Pod Security Baseline Audit¶
Status: PSA audit labels applied per-namespace (audit-mode only, no warn/enforce). Group A remediation in flight (PRs #11600/#11604/#11606/#11607/#11608/#11609/#11611/#11612). Enforcement ramp is per-namespace and gated on log observation. Owner: home-ops Last updated: 2026-05-18
Audits running pods against the baseline defined in
.agents/instructions/helmrelease.security.md.
Scope¶
Snapshot taken 2026-05-18. Audited 422 pods / 524 containers across 20
namespaces.

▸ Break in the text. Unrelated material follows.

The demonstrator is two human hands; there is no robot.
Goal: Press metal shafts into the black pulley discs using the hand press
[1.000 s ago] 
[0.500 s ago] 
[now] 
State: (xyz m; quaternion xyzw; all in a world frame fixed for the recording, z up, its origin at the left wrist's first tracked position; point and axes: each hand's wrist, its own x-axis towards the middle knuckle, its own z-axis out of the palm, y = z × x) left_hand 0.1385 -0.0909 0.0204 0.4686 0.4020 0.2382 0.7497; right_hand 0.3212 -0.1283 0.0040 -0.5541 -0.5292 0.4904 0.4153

Excluded kube-system, flux-system, istio-system, and
cilium-secrets (perimeter/system control plane; out of scope for this
audit's threat model — same rationale as the network policy rollout).
Workload classes:
| Class | Containers | Notes |
|---|---|---|
| User app (HelmRelease-controlled) | 325 | 18 namespaces; we own the values.yaml |
| Infra operator (rook-ceph, longhorn-system) | 199 | Operator-controlled pod templates; deviations mostly inherent |
The audit baseline:
Pod-level: runAsNonRoot: true, non-zero runAsUser/runAsGroup, fsGroup, fsGroupChangePolicy: OnRootMismatch.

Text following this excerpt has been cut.